そのうえで、「心不全の再燃予防はこのラインで支えたい」「AFの管理はこの連携で回したい」といった、
“自院なりの循環器モデル”が少しずつ輪郭を帯びてきます。
4.地域循環器ケアの統合モデル──文章による“1枚の図”
ここまでの内容をまとめると、循環器クリニックの全体戦略は、次のような“1枚の図”として整理できます。
【地域循環器ケアの統合モデル】
① 入口(初診設計)
どのような患者さんに来ていただきたいのかを明確にし、
問診・カルテ・検査方針で「疾患像の絞り込み」ができる構造を整えます。
② 外来(再診のリズム)
再診率と再診周期を意識しながら、1日の外来数の“振れ幅”を抑えます。
院長の働き方と、患者さんの安心感の両方を守るリズムをつくることがポイントです。
③ 検査(エコー・ホルター中心)
外来と検査が互いに詰まらないよう、予約枠・担当者・運用ルールを設計します。
検査は「売上のため」ではなく、診療の質と安心の“土台”として位置づけます。
④ 病院(急性期)
急変時・侵襲的治療・高度な検査など、病院が担うべき役割を明確にし、
どのタイミングで紹介・逆紹介を行うかをあらかじめ決めておきます。
⑤ 在宅・薬局・かかりつけ医(生活圏)
日常生活の中で生じる変化をキャッチし、服薬継続・生活習慣・再燃予防を支えます。
必要に応じて、循環器クリニックが専門的な評価と治療調整を行います。
⑥ 組織・チーム(院内体制)
医師だけでなく、看護師・事務・検査技師などが、同じ「患者像」と「診療フロー」を共有できる体制をつくります。
個人の頑張りではなく、仕組みで支えるチームを目指します。
この6つの要素がばらばらに存在するのではなく、
ひとつの流れとしてつながっている状態を目指すことが、これからの循環器クリニック経営の鍵になります。

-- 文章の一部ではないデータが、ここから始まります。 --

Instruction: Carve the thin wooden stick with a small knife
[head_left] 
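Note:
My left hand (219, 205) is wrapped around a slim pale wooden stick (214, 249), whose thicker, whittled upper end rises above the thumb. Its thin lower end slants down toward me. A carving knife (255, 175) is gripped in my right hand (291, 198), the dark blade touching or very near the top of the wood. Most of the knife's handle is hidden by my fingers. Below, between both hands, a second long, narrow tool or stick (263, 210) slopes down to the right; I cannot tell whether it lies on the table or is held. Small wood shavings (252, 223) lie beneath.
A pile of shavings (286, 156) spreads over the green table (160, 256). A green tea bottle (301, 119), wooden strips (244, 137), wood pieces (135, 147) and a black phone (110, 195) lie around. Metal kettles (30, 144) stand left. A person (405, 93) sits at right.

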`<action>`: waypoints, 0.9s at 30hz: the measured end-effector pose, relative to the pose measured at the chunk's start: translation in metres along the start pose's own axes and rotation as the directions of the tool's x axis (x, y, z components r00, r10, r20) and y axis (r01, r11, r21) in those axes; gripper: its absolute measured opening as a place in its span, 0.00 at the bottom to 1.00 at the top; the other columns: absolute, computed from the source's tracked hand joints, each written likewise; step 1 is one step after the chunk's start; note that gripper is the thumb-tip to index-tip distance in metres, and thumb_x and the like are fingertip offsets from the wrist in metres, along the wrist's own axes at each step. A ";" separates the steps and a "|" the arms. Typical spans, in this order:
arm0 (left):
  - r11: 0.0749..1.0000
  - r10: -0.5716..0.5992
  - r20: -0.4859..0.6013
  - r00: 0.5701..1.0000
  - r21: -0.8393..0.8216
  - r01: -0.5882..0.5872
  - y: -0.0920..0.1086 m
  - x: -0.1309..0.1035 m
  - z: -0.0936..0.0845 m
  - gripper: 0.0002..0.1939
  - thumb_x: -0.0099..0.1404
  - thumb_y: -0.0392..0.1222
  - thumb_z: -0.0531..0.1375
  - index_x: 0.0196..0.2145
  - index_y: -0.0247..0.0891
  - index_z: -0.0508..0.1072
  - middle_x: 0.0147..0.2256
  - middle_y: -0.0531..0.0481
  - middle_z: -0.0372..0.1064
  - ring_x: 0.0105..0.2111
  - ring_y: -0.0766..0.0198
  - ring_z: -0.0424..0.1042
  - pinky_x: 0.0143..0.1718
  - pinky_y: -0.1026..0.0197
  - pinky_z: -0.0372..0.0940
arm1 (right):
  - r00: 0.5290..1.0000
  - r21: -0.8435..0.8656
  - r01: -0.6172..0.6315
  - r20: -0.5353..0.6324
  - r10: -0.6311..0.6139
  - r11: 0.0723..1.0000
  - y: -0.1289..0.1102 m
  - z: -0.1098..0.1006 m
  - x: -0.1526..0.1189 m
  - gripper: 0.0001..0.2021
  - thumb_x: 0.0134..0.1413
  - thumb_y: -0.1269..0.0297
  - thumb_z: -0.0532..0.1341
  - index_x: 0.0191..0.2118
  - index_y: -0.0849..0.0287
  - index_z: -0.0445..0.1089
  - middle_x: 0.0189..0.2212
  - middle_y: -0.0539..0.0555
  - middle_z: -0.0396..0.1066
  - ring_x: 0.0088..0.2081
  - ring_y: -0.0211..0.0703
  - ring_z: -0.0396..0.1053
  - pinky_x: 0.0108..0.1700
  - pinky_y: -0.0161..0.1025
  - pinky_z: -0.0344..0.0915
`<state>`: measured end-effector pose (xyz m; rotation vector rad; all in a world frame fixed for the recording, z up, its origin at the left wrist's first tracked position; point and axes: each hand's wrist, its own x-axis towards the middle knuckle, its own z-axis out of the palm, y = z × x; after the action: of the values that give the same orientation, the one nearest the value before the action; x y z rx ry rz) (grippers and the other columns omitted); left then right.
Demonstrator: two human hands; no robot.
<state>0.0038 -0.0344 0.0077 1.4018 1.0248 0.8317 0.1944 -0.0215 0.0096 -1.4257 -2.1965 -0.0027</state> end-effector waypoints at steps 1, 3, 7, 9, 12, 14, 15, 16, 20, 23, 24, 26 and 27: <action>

5.まとめ:循環器クリニックは“地域の循環器科のハブ”へ
診療報酬改定や医師偏在対策、地域包括ケアの推進など、外部環境は大きく変化しています。
その中で、循環器クリニックには「治す医療」と「支える医療」をつなぐ役割が、これまで以上に期待されるようになっています。
病院・かかりつけ医・在宅・薬局・地域の事業所……。
多くのプレーヤーが関わるからこそ、誰がどこを担い、クリニックはどこで“ハブ”になるのかを描いておく必要があります。
本シリーズで扱ってきたのは、そのためのピースをひとつずつ整理していくプロセスでした。
すべてをすぐに実行する必要はありません。まずは、「自院はどのような循環器クリニックでありたいか」というイメージを言葉にしてみるところからで十分です。
どの地域にも、その地域でしか育めない循環器診療のかたちがあります。
院長先生ご自身の経験や価値観と、地域の特性を重ね合わせながら、“自院らしい循環器クリニック像”を少しずつ描いていければと思います。
小さな見直しの積み重ねが、
院長の働き方を守り、患者さんの暮らしを支え、地域の医療を強くしていきます。